Dask DataFrames¶

Dask dataframes are blocked Pandas dataframes

Dask Dataframes coordinate many Pandas dataframes, partitioned along an index. They support a large subset of the Pandas API.

Start Dask Client for Dashboard¶

Starting the Dask Client is optional. It will provide a dashboard which is useful to gain insight on the computation.

The link to the dashboard will become visible when you create the client below. We recommend having it open on one side of your screen while using your notebook on the other side. This can take some effort to arrange your windows, but seeing them both at the same is very useful when learning.

In [ ]:

from dask.distributed import Client, progress
client = Client(n_workers=2, threads_per_worker=2, memory_limit='1GB')
client

Create Random Dataframe¶

We create a random timeseries of data with the following attributes:

It stores a record for every 10 seconds of the year 2000
It splits that year by month, keeping every month as a separate Pandas dataframe
Along with a datetime index it has columns for names, ids, and numeric values

In [ ]:

import dask.dataframe as dd
df = dd.demo.make_timeseries('2000-01-01', '2000-12-31', freq='10s', partition_freq='1M',
                             dtypes={'name': str, 'id': int, 'x': float, 'y': float})
df

In [ ]:

df.head(3)

In [ ]:

df.dtypes

Use Standard Pandas Operations¶

Most common Pandas operations operate identically on Dask dataframes

In [ ]:

df2 = df[df.y > 0]
df3 = df2.groupby('name').x.std()
df3

Call .compute() when you want your result as a Pandas dataframe.

If you started Client() above then you may want to watch the status page during computation.

In [ ]:

df3.compute()

Persist data in memory¶

If you have the available RAM for your dataset then you can persist data in memory.

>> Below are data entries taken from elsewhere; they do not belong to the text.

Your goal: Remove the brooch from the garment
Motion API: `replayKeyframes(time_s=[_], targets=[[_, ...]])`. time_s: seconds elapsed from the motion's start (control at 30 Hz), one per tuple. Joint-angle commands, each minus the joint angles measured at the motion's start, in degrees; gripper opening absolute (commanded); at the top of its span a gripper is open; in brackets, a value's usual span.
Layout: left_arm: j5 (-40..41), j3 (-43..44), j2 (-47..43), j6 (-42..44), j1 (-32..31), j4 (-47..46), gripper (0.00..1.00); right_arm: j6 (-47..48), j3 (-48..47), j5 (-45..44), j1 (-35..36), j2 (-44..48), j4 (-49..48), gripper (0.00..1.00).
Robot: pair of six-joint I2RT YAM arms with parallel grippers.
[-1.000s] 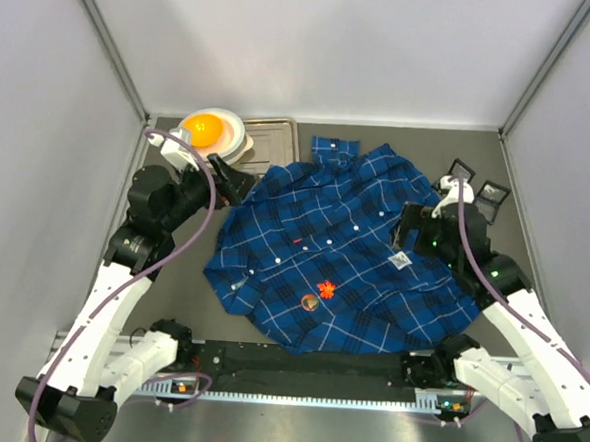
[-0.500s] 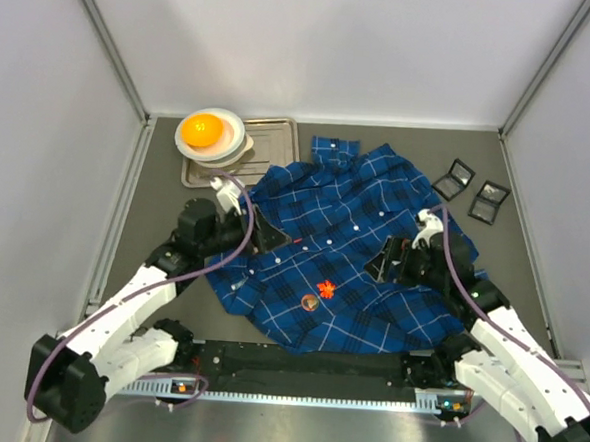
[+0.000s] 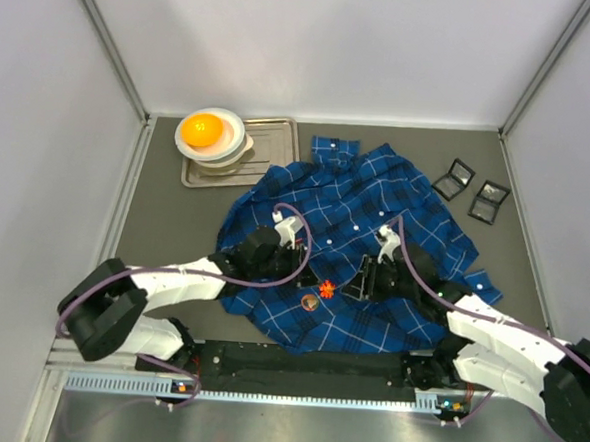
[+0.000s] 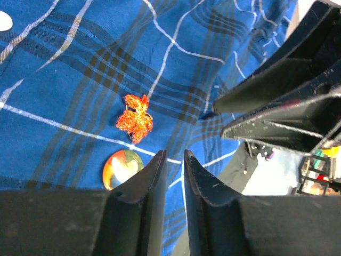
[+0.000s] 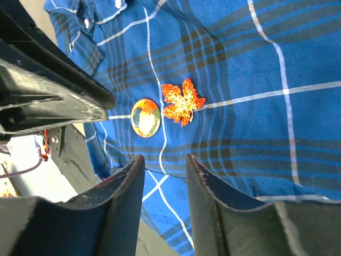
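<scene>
**Both end effectors at the brooch, nothing clamped**

Garment (image 3: 356, 210) lies spread on the grey table (image 3: 165, 213), collar (image 3: 335, 146) at the far side, hem toward the arm bases. Orange leaf brooch (image 3: 325, 289) sits on the fabric in the near-centre part of the shirt. Round badge (image 3: 310, 303) is just beside it on the near-left, with a small strip of cloth between the 2.

Left end effector (image 3: 307, 274) reaches in from the left, low over the shirt, tips toward the brooch. In the left wrist view its 2 fingers (image 4: 149, 197) are nearly together. Only a thin slit separates them, plaid shows through it, and nothing is in it. The tips stop just short of the leaf, and the badge lies right next to the left finger. Cannot tell whether the tips touch the cloth.

Right end effector (image 3: 359, 280) reaches in from the right, facing the left one, with the brooch between the 2. In the right wrist view its fingers (image 5: 125, 202) stand apart with a clear gap and only fabric inside it. Leaf and badge lie just beyond the tips, ungripped.

Far-left: stacked bowls (image 3: 220, 141) holding an orange ball (image 3: 202, 128), at the left end of a metal tray (image 3: 270, 144), which the shirt's edge overlaps. Far-right: 2 small black square cases (image 3: 454, 178), off the shirt.
</scene>
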State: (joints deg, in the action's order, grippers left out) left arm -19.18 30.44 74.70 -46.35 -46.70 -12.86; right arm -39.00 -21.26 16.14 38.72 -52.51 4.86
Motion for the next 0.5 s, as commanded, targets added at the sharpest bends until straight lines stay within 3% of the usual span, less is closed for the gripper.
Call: replayKeyframes(time_s=[0.0, 0.23, 0.47], targets=[[1.8, 4.0, 5.2, 0.6, -1.1, -7.0, 0.23, -3.6, 1.7, 0.2, 2.1, -3.4, -12.1, 0.36], [1.2, 5.0, 12.4, 0.9, -1.5, -10.3, 0.18, -4.2, 2.1, 0.8, 2.8, -8.4, -15.1, 0.29], [2.2, 5.2, 15.7, 1.6, -1.5, -10.8, 0.13, -4.7, 1.3, 0.7, 2.8, -11.6, -15.1, 0.32]])
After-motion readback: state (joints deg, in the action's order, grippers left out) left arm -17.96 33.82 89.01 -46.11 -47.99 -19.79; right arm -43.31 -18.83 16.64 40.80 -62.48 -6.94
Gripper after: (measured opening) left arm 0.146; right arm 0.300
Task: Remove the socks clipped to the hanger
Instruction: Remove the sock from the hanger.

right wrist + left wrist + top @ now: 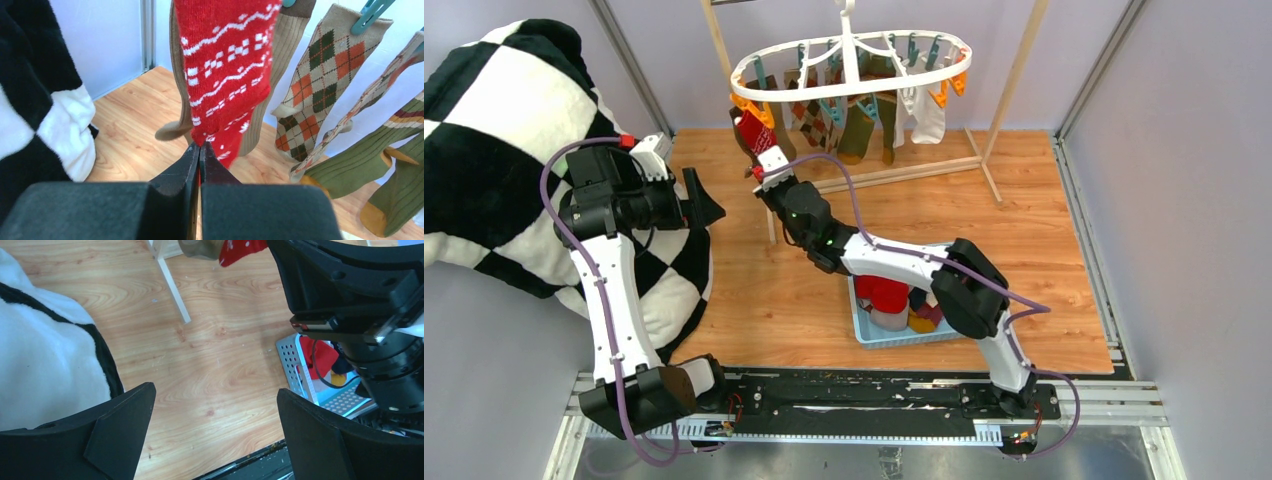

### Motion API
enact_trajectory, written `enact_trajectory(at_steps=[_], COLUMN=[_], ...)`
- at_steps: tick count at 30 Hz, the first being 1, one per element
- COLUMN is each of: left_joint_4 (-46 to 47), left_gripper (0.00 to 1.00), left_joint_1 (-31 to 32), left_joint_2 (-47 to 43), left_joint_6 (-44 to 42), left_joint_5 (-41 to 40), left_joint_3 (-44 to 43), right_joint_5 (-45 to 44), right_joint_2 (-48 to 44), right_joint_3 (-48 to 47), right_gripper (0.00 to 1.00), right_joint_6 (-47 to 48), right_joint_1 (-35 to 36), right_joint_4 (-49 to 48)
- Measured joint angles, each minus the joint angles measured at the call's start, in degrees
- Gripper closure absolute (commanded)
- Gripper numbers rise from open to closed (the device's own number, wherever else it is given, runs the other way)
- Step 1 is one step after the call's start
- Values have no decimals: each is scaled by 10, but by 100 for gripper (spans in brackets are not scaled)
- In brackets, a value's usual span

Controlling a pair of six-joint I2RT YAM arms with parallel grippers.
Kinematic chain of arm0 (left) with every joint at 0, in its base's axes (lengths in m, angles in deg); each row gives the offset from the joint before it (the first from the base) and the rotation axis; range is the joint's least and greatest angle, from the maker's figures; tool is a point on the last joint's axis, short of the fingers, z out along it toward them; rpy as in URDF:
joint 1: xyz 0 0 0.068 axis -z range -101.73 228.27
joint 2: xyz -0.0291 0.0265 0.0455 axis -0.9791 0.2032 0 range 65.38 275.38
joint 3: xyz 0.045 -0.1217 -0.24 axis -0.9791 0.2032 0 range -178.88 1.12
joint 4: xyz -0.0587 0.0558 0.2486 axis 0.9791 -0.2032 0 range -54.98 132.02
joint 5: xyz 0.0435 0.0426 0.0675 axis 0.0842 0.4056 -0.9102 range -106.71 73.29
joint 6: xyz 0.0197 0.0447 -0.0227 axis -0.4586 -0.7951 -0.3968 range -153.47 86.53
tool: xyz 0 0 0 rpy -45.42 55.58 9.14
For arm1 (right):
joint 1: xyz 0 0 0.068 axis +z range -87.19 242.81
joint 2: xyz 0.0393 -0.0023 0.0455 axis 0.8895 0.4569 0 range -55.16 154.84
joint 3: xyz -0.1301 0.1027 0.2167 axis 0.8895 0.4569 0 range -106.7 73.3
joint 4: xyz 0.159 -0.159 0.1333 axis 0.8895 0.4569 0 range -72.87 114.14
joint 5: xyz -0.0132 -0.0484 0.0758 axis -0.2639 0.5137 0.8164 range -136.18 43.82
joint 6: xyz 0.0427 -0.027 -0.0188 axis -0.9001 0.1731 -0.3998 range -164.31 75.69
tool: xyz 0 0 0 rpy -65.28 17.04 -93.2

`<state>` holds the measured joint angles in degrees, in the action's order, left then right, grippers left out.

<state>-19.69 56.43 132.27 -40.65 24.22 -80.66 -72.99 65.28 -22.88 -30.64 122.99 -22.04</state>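
1. Okay, top view first. The hanger (959,52) hangs at the far end of the surface (1024,250), and the red sock (754,122) is on its left end. The right jaws (759,150) are right at that sock's lower end. The left jaws (704,205) sit well apart, over by the checked blanket (494,120), so the right arm is clearly the nearer one.
2. Left wrist: the left jaws (215,410) are spread wide with nothing between them, just bare wood underneath. The red sock (237,250) only peeks in at the top edge.
3. Right wrist: the right jaws (200,150) are pressed together on the bottom edge of the red sock (225,65). I can't tell how much fabric they've actually caught. The sock's long axis runs straight up from the jaws toward the hanger, so I'd guess the pull wants to go straight down along it. The argyle sock (320,85) hangs off to the right.
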Motion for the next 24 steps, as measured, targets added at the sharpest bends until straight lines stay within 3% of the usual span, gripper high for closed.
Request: enact_trajectory(at_steps=[13,24], left_joint_4=[-18,-25], left_gripper=[9,9], left_joint_1=[-2,8], left_joint_2=[-20,-57], left_joint_6=[-30,-36], left_joint_5=[79,210], left_joint_3=[24,27], right_joint_5=[126,440], right_joint_2=[-238,-316], right_joint_3=[185,270], right_gripper=[100,100], right_joint_6=[-113,-324], right_joint_1=[-6,-65], right_joint_4=[-1,1])
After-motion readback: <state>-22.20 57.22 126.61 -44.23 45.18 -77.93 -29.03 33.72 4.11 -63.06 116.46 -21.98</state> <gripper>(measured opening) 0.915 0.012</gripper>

This allows future computations to be much faster.

In [ ]:

df = df.persist()

Time Series Operations¶

Because we have a datetime index time-series operations work efficiently

In [ ]:

%matplotlib inline

In [ ]:

df[['x', 'y']].resample('1w').mean().head()

In [ ]:

df[['x', 'y']].resample('1w').mean().compute().plot()

In [ ]:

df[['x', 'y']].rolling(window='7d').mean().head()

Random access is cheap along the index

In [ ]:

df['2000-05-05']

In [ ]:

%time df['2000-05-05'].compute()

Set Index¶

Data is sorted by the index column. This allows for faster access, joins, groupby-apply operations, etc.. However sorting data can be costly to do in parallel, so setting the index is both important to do, but only infrequently.

In [ ]:

df = df.set_index('name')
df

Because computing this dataset is expensive and we can fit it in our available RAM, we persist the dataset to memory.

In [ ]:

df = df.persist()

Dask now knows where all data lives, indexed cleanly by name. As a result oerations like random access are cheap and efficient

In [ ]:

%time df.loc['Alice'].compute()

Groupby Apply with Scikit-Learn¶

Now that our data is sorted by name we can easily do operations like random access on name, or groupby-apply with custom functions.

Here we train a different Scikit-Learn linear regression model on each name.

In [ ]:

from  sklearn.linear_model import LinearRegression

def train(partition):
    est = LinearRegression()
    est.fit(partition[['x']].values, partition.y.values)
    return est

In [ ]:

df.groupby('name').apply(train, meta=object).compute()